The Centers for Disease Control and Prevention on Friday sounded the alarm on the dangers of the new variant of COVID-19, known as B.1.1.7, that was first identified in the United Kingdom.

“Modeling data indicate that B.1.1.7 has the potential to increase the U.S. pandemic trajectory in the coming months,” said the CDC’s Morbidity and Mortality Weekly Report, issued on Jan. 15.

The report also said, “The increased transmissibility of the B.1.1.7 variant warrants universal and increased compliance with mitigation strategies, including distancing and masking. Higher vaccination coverage might need to be achieved to protect the public.”

While the variant does not produce different “clinical outcomes” — in other words, symptoms and severity of the disease are the same — B.1.1.7 has a higher rate of transmission, the report says.

The higher transmission “will lead to more cases, increasing the number of persons overall who need clinical care, exacerbating the burden on an already strained health care system, and resulting in more deaths,” the CDC report says.

The CDC calls for “strategic testing” of people without systems as well as for “rigorous implementation of public health strategies” to buy “critical time to increase vaccination coverage.”
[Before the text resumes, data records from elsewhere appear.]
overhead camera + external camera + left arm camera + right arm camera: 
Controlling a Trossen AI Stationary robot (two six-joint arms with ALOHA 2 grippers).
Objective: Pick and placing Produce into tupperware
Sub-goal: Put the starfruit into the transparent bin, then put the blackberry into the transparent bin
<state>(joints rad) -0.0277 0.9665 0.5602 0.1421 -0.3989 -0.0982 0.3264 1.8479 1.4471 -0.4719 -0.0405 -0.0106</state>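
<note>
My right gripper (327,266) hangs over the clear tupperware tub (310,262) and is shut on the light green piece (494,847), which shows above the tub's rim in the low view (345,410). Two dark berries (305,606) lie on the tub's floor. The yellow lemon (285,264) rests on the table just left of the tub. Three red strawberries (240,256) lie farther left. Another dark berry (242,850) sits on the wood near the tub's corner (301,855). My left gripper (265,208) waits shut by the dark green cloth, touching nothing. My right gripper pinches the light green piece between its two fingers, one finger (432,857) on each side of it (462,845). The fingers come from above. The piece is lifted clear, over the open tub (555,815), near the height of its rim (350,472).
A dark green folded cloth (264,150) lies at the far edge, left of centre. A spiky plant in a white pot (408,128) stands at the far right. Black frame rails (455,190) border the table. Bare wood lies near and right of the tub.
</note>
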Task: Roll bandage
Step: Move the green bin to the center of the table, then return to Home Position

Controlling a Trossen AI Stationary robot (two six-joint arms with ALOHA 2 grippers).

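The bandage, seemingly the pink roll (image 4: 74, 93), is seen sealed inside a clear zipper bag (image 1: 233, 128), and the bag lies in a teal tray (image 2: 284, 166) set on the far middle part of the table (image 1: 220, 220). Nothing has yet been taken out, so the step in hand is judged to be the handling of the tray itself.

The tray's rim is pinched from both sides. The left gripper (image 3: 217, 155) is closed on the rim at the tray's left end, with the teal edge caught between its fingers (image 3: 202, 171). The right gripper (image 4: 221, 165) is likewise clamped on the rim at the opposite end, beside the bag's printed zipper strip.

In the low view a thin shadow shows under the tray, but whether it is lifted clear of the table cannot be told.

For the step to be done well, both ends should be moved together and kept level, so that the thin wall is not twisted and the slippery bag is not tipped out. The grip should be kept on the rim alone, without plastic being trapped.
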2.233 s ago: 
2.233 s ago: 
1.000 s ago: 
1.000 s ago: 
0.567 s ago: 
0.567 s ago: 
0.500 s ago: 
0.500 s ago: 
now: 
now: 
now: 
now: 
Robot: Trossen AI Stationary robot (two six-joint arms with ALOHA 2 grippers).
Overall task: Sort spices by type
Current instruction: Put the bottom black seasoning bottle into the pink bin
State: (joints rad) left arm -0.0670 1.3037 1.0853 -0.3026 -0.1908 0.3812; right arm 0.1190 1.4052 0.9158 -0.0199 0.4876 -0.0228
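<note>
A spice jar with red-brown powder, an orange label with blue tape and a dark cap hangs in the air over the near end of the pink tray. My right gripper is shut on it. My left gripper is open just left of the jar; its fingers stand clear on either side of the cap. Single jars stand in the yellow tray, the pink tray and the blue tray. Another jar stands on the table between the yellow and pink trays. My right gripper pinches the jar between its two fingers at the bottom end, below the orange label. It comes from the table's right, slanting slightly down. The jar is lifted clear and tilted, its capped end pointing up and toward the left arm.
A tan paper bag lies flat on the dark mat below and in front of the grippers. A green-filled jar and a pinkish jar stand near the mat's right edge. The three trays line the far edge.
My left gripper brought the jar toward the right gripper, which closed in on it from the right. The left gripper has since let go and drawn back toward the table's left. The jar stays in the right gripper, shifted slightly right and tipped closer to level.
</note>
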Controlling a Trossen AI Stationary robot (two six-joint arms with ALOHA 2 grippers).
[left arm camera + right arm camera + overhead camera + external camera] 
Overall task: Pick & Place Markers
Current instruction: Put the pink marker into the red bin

On Sunday, Governor Andrew Cuomo announced in a release that, for the second day in a row, New York State has another case of B.1.1.7. This latest case is in Westchester County, bringing the state’s total of B.1.1.7 cases to 18.

New York’s first case was identified by Albany’s Wadsworth laboratory in December. Starting Jan. 26, travelers to the United States from foreign countries must test negative for COVID-19 before boarding planes.


Newest numbers

While the Capital Region lags in available hospital beds, it excels in administering vaccines.

Cuomo announced on Saturday that statewide, 83 percent of first and second doses have been administered. The Capital Region has administered 93 percent of its received doses and 96 percent of its first and second doses.

The state expects to receive just 250,000 doses from the federal government next week, Cuomo said in a release; more than 7 million New Yorkers are eligible for the shots under the CDC’s new guidance.

As of Sunday morning, Albany County has had 15,734  confirmed cases of COVID-19, with 220 new cases since Saturday, according to McCoy’s release. Of the new cases, 173 did not have a clear source of infection identified, 29 had close contact with someone infected with the disease, and 18 are health-care workers or residents of congregate settings. 

The five-day average for new daily positives has decreased to 251.8 from 278. There are now 2,051 active cases in the county, down from 2,097 on Saturday.

The number of county residents under mandatory quarantine decreased to 3,138 from 3,179. So far, 46,799 residents have completed quarantine. Of those, 13,683 had tested positive and recovered. That is an increase of 256 recoveries since yesterday.

Albany County’s COVID-19 death toll remains at 272.

Albany County’s infection rate, as a seven-day average, as of Jan. 16, the last date available on the state’s dashboard, was 8.4 percent.

The Capital Region has a seven-day average of 7.59 percent, the third highest in the state. The highest is the Mohawk Valley at 8.22 percent followed by Long Island at 7.81 percent.

Statewide, the positivity rate was 6.45.